Received 16 April 2013; Accepted 9 July 2013

Academic Editor: George Tsiamis

Copyright © 2013 Aurora Rizzi et al. This is an open access article distributed under the Creative Commons Attribution License, which permits unrestricted use, distribution, and reproduction in any medium, provided the original work is properly cited.

Abstract

The wood-boring beetle Anoplophora chinensis Forster, native to China, has recently spread to North America and Europe causing serious damage to ornamental and forest trees. The gut microbial community associated with these xylophagous beetles is of interest for potential biotechnological applications in lignocellulose degradation and development of pest-control measures. In this study the gut bacterial community of larvae and adults of A. chinensis, collected from different host trees in North Italy, was investigated by both culture and culture-independent methods. Larvae and adults harboured a moderately diverse bacterial community, dominated by Proteobacteria, Actinobacteria, and Firmicutes.
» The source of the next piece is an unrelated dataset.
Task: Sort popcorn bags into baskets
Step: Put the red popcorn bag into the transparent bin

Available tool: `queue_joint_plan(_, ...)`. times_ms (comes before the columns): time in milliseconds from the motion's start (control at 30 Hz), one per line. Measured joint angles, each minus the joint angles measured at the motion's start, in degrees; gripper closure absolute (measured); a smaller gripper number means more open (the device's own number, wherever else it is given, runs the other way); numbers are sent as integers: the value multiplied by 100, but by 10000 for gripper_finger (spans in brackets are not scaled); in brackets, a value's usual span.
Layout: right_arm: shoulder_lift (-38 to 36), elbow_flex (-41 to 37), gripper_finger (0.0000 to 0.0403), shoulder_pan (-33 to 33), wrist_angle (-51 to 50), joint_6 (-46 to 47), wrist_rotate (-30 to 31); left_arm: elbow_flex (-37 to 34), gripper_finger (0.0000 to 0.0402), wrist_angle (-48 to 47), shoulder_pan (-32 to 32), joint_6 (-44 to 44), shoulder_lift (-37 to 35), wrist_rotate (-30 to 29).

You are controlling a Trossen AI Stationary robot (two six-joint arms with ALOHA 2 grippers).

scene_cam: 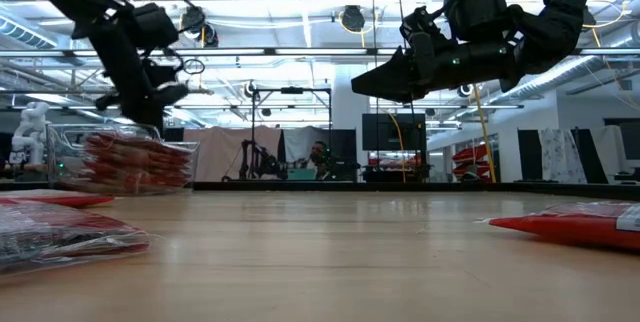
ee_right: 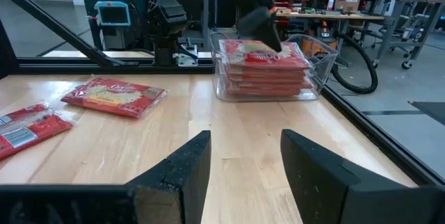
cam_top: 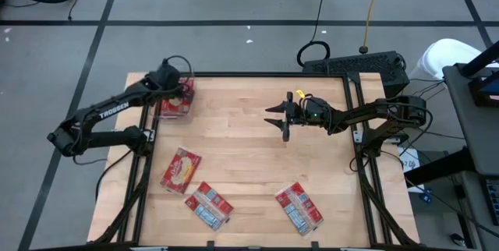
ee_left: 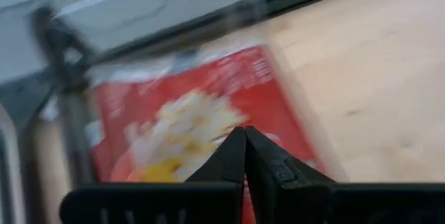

The gammaproteobacterial family Enterobacteriaceae (genera Gibbsiella, Enterobacter, Raoultella, and Klebsiella) was the best represented. The abundance of such bacteria in the insect gut is likely due to the various metabolic abilities of Enterobacteriaceae, including fermentation of carbohydrates derived from lignocellulose degradation and contribution to nitrogen intake by nitrogen-fixing activity. In addition, bacteria previously shown to have some lignocellulose-degrading activity were detected at a relatively low level in the gut. These bacteria possibly act synergistically with endogenous and fungal enzymes in lignocellulose breakdown. The detection of actinobacterial symbionts could be explained by a possible role in the detoxification of secondary plant metabolites and/or protection against pathogens.